:: EXERCISE DETAILS ::
Word for word, copy the entire listing below, but do not carry over any pictures.

====================

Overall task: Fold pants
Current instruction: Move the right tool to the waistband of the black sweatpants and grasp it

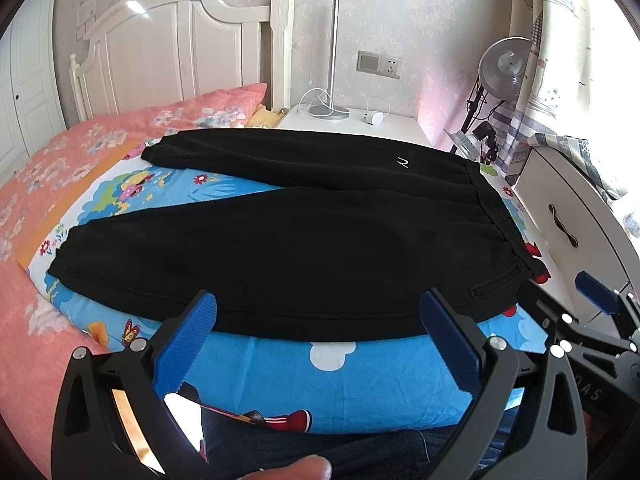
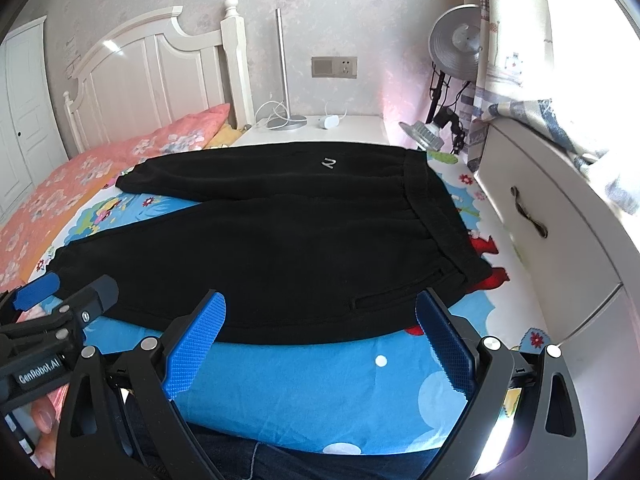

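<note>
Both claws, left claw (image 1: 318, 308) and right claw (image 2: 320, 310), spread above black pants (image 1: 288, 240); only right view shows "GenRobot.AI"

"GenRobot.AI" in white letters on the black body of the left gripper (image 2: 56, 300), at about 8 o'clock in the right wrist view. Partial white letters "DAS" on the black body of the right gripper (image 1: 596, 304), about 4 o'clock in the left wrist view, rest cut off. Small white "N"-like logo on the black pants (image 1: 320, 240), near the waistband, about 1 o'clock; other marks unreadable.
</note>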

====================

:: ANSWER BOX ::
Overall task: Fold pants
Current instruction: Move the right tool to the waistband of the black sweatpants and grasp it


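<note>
Both claws, left claw (image 1: 318, 308) and right claw (image 2: 320, 310), spread above black pants (image 1: 288, 240); only right view shows "GenRobot.AI"

"GenRobot.AI" in white letters on the black body of the left gripper (image 2: 56, 300), at about 8 o'clock in the right wrist view. Partial white letters "DAS" on the black body of the right gripper (image 1: 596, 304), about 4 o'clock in the left wrist view, rest cut off. Small white "N"-like logo on the black pants (image 1: 320, 240), near the waistband, about 1 o'clock; other marks unreadable.
</note>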

Nothing further is needed for this exercise.